• WHAT IS NEEDED:
Below are entries. Reproduce exactly the lines between the line holding "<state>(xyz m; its" and the line holding "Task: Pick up", inclusive, and only those.

::::::

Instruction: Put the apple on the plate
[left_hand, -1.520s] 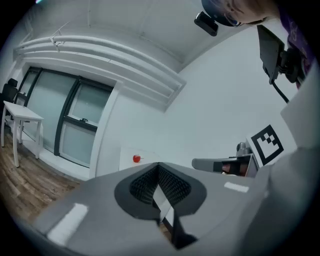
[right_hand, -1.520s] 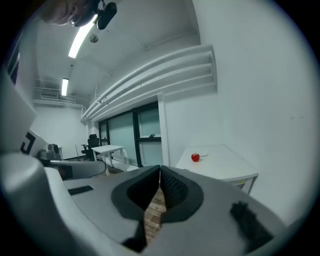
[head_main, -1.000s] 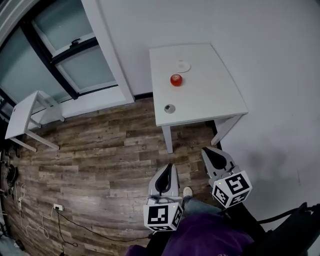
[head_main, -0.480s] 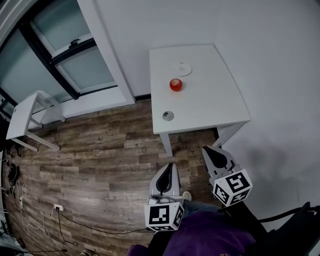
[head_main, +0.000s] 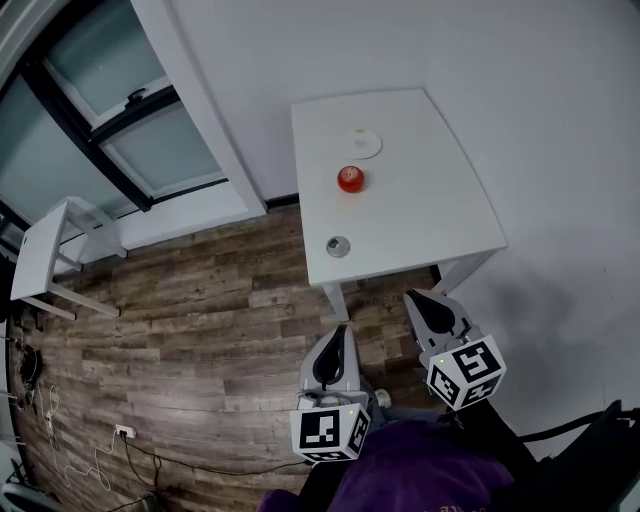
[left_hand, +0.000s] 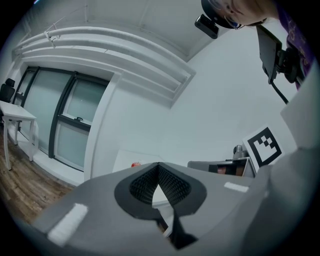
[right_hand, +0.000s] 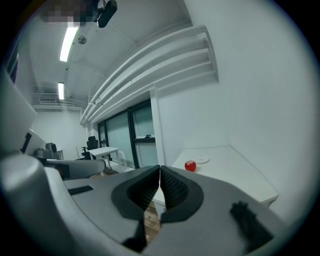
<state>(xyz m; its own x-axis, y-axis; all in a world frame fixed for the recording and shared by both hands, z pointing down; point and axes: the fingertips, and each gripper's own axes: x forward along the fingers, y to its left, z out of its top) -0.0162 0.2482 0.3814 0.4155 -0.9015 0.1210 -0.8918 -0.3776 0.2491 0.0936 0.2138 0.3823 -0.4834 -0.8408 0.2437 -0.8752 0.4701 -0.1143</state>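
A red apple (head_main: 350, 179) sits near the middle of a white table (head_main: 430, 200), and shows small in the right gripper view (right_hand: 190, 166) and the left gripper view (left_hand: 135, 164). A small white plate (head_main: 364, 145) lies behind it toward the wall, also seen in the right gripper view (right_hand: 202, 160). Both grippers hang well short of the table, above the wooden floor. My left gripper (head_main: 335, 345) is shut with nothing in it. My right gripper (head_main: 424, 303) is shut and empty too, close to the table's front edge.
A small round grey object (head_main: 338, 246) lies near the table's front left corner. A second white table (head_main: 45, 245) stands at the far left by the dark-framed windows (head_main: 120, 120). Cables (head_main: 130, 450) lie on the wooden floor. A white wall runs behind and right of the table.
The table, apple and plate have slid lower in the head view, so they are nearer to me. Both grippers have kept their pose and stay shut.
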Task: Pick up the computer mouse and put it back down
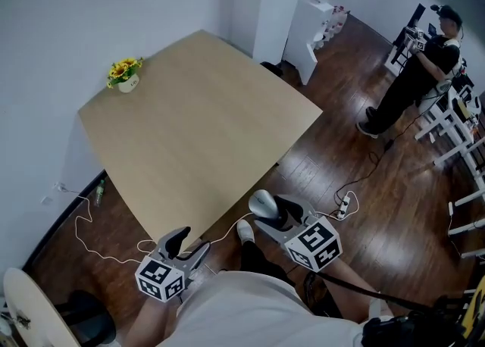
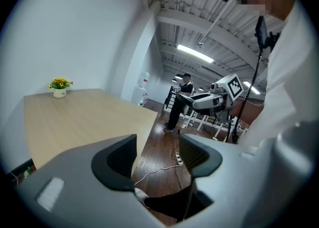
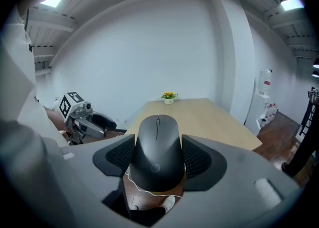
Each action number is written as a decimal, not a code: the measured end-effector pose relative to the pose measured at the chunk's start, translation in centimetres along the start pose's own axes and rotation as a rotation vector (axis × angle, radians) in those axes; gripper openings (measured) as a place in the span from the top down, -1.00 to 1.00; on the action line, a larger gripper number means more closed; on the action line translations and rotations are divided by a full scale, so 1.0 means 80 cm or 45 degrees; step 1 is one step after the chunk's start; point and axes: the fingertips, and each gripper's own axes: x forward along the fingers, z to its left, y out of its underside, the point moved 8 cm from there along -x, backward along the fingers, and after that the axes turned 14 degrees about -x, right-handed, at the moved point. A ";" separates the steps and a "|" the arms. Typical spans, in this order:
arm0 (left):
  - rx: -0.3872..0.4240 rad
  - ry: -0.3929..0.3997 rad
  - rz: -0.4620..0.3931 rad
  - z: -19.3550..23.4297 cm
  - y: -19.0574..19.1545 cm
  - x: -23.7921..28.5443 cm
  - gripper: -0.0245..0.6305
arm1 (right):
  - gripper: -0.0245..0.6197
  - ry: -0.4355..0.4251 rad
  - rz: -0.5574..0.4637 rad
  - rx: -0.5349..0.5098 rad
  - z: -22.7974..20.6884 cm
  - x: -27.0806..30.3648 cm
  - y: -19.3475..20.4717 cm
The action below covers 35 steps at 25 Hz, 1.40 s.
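Note:
A dark grey computer mouse [image 3: 157, 152] is clamped between the jaws of my right gripper [image 3: 157, 158], which is shut on it. In the head view the mouse [image 1: 264, 204] is held in the air just off the near edge of the wooden table [image 1: 197, 133], with the right gripper [image 1: 274, 213] behind it. My left gripper [image 1: 184, 245] hangs low at the left, below the table's near corner. Its jaws stand apart with nothing between them, and the floor shows through the left gripper [image 2: 157, 158] gap.
A small pot of yellow flowers [image 1: 125, 74] stands at the table's far left corner. A white cable [image 1: 98, 239] and a power strip [image 1: 345, 205] lie on the wooden floor. A person in black [image 1: 413, 76] stands at the far right by white desks [image 1: 462, 129].

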 end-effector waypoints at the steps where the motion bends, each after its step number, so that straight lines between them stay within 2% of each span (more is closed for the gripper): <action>1: -0.001 0.011 -0.001 -0.002 0.000 -0.001 0.19 | 0.00 0.004 0.000 0.001 0.002 -0.002 0.000; 7: 0.055 0.007 0.008 -0.010 -0.004 -0.006 0.16 | 0.00 0.010 -0.004 0.002 0.006 -0.004 -0.004; 19: 0.032 -0.034 -0.012 0.001 -0.024 0.000 0.16 | 0.00 -0.006 0.024 0.012 -0.033 0.033 0.003; 24: -0.006 -0.051 -0.065 0.005 -0.033 0.008 0.16 | 0.00 -0.019 0.104 -0.006 -0.081 0.095 0.020; 35: -0.081 -0.216 -0.082 0.018 -0.053 0.045 0.16 | 0.00 -0.083 0.211 -0.026 -0.198 0.278 0.082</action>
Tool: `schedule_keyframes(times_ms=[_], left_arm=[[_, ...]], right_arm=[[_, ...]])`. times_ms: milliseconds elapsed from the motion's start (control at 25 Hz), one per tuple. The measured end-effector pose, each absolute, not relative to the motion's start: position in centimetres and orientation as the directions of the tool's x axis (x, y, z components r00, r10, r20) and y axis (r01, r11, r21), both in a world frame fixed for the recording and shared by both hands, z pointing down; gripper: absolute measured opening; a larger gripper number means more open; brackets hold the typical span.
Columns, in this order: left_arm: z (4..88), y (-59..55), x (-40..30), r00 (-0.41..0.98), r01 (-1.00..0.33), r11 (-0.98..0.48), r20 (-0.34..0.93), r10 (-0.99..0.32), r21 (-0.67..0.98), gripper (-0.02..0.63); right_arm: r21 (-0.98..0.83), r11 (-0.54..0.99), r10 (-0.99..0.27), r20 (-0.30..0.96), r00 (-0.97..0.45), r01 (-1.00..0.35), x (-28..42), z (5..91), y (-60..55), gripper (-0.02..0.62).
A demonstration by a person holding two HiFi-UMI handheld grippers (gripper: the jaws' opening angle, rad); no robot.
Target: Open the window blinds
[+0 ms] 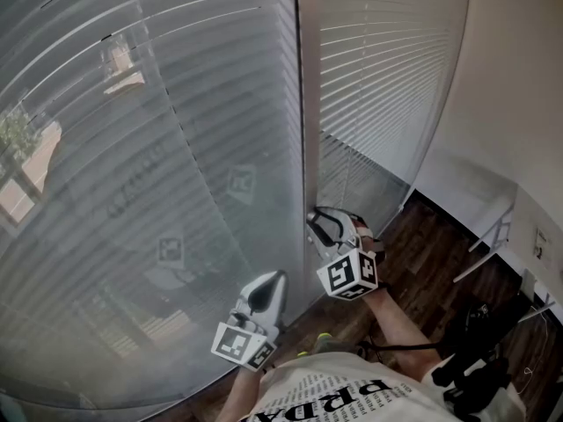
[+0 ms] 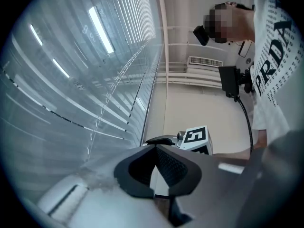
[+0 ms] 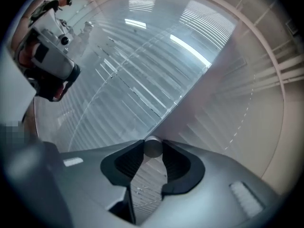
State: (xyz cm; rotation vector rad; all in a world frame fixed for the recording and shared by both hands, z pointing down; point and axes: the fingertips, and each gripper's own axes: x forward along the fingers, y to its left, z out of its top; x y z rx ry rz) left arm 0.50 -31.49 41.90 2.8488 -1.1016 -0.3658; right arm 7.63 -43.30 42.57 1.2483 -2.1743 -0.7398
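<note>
Right gripper (image 1: 327,227) pinches the tilt wand (image 3: 152,147) at its jaw tips. Left gripper (image 2: 154,148): jaws pressed together, empty.
Risk: the wand is a smooth, round grey rod. Twist too hard and it likely rolls out of your pads.
Blinds (image 1: 176,148): thin, flat pale slats hanging closed just ahead

floor (image 1: 435,253): dark wood; wall (image 1: 519,77): white (plain); vent (image 2: 205,61): white grille

Floor (image 1: 437,251): dark wood planks | Wall (image 1: 519,77): plain, pale, right side | Window (image 1: 132,192): glazed, daylight, tree and building outside | Vent grille (image 2: 205,61): white, high up | Strip lights (image 2: 100,30): reflected in glass
</note>
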Motion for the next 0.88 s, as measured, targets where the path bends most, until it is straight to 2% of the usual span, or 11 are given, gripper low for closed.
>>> schedule_keyframes(times_ms=[240, 880], left_arm=[[41.93, -31.34, 0.88, 0.722, -0.646, -0.748, -0.197, -0.663, 0.150, -0.009], [41.92, -31.20, 1.15, 0.725, -0.643, -0.752, -0.198, -0.659, 0.147, -0.009]], right_arm=[[0.541, 0.472, -0.870, 0.154, -0.469, -0.697, 7.74, 42.47, -43.30, 0.123], [0.167, 0.549, -0.836, 0.116, -0.537, -0.819, 8.45, 42.43, -43.60, 0.123]])
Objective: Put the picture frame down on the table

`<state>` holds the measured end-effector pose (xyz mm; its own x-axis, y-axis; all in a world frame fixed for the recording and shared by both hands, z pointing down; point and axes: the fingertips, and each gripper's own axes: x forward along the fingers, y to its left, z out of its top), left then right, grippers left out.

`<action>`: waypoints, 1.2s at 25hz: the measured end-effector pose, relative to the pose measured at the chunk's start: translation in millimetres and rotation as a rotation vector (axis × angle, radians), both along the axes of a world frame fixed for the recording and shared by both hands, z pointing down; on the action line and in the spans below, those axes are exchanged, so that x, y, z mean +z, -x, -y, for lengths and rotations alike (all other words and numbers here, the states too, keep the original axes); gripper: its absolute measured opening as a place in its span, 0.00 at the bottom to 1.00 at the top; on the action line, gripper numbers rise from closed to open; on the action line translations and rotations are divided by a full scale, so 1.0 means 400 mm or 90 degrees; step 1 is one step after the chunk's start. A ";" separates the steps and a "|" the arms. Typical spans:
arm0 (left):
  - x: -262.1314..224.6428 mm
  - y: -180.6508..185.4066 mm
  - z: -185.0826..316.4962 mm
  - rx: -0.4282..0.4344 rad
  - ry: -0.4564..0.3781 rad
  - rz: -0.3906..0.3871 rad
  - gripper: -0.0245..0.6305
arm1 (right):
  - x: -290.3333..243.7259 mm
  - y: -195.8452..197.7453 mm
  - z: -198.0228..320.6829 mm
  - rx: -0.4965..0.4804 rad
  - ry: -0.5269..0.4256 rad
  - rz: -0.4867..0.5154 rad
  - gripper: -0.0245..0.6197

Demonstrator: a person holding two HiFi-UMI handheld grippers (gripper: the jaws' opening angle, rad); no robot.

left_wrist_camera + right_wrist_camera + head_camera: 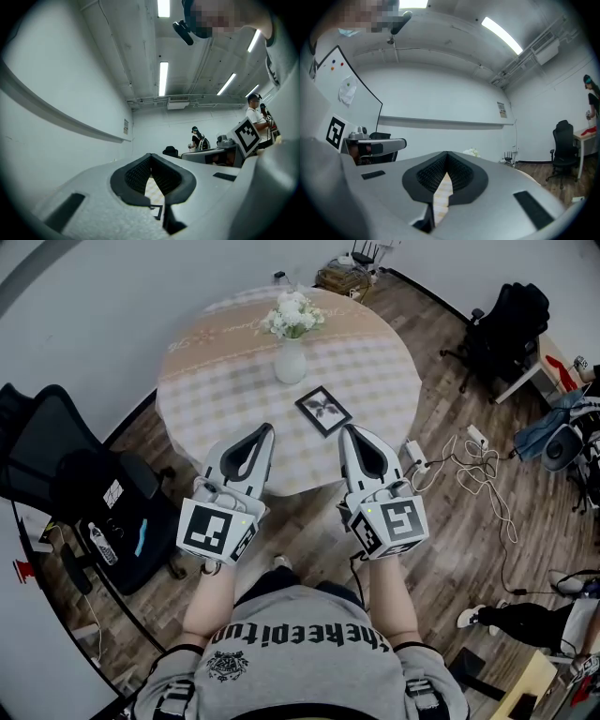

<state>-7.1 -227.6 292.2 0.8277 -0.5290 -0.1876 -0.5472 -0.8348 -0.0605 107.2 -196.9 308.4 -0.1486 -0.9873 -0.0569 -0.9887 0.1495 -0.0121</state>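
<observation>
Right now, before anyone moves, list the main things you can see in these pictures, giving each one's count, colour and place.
table: one, round, beige-and-white checked cloth, middle of the room
vase: one, white, near the table's middle
flowers: one bunch, white, in the vase
picture frame: one, black, lying flat on the table towards its near edge
left chair: one, black, on the floor left of the table
right chair: one, black, far right by a desk
cables: one tangle, white, on the wood floor right of the table
left claw: one, pale grey, shut and empty, tip over the table's near edge
right claw: one, pale grey, shut and empty, just short of the frame
</observation>
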 end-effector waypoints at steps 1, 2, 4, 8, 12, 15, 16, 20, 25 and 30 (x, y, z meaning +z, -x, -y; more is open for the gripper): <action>0.000 -0.003 -0.003 -0.002 0.001 -0.001 0.06 | -0.002 -0.003 -0.003 -0.002 0.000 -0.002 0.05; -0.001 -0.006 -0.006 -0.004 0.002 -0.001 0.06 | -0.005 -0.005 -0.006 -0.005 0.000 -0.004 0.05; -0.002 -0.014 -0.014 -0.007 0.003 -0.003 0.06 | -0.009 -0.012 -0.015 -0.009 0.000 -0.006 0.05; -0.007 -0.029 -0.046 -0.014 0.003 -0.006 0.06 | -0.011 -0.026 -0.044 -0.017 0.006 -0.005 0.05; -0.012 -0.039 -0.091 -0.027 0.005 -0.006 0.06 | -0.015 -0.031 -0.082 -0.034 0.007 -0.008 0.05; -0.018 -0.046 -0.130 -0.038 0.002 -0.006 0.06 | -0.021 -0.036 -0.116 -0.049 0.004 -0.010 0.05; -0.019 -0.047 -0.143 -0.042 0.001 -0.006 0.06 | -0.023 -0.037 -0.128 -0.054 0.002 -0.011 0.05; -0.023 -0.050 -0.199 -0.058 -0.003 -0.005 0.06 | -0.031 -0.042 -0.177 -0.070 -0.003 -0.012 0.05; -0.022 -0.050 -0.272 -0.078 -0.006 -0.005 0.06 | -0.025 -0.045 -0.241 -0.085 -0.006 -0.010 0.05; -0.022 -0.042 -0.341 -0.097 -0.008 -0.001 0.06 | -0.021 -0.044 -0.302 -0.100 -0.006 -0.012 0.05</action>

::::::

• ANSWER SECTION:
<state>(xyz m; its own x-axis, y-axis; all in a world frame fixed for the recording and shared by both hands, z pointing down; point and axes: the fingertips, and each gripper's own axes: x forward along the fingers, y to its left, z out of its top) -0.0162 0.2482 0.3814 0.4155 -0.9015 0.1210 -0.8918 -0.3776 0.2491 0.0936 0.2138 0.3823 -0.4834 -0.8408 0.2437 -0.8752 0.4701 -0.1143</state>
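A red apple (head_main: 350, 179) sits near the middle of a white table (head_main: 430, 200), and shows small in the right gripper view (right_hand: 190, 166) and the left gripper view (left_hand: 135, 164). A small white plate (head_main: 364, 145) lies behind it toward the wall, also seen in the right gripper view (right_hand: 202, 160). Both grippers hang well short of the table, above the wooden floor. My left gripper (head_main: 335, 345) is shut with nothing in it. My right gripper (head_main: 424, 303) is shut and empty too, close to the table's front edge.
A small round grey object (head_main: 338, 246) lies near the table's front left corner. A second white table (head_main: 45, 245) stands at the far left by the dark-framed windows (head_main: 120, 120). Cables (head_main: 130, 450) lie on the wooden floor. A white wall runs behind and right of the table.
The table, apple and plate have slid lower in the head view, so they are nearer to me. Both grippers have kept their pose and stay shut.
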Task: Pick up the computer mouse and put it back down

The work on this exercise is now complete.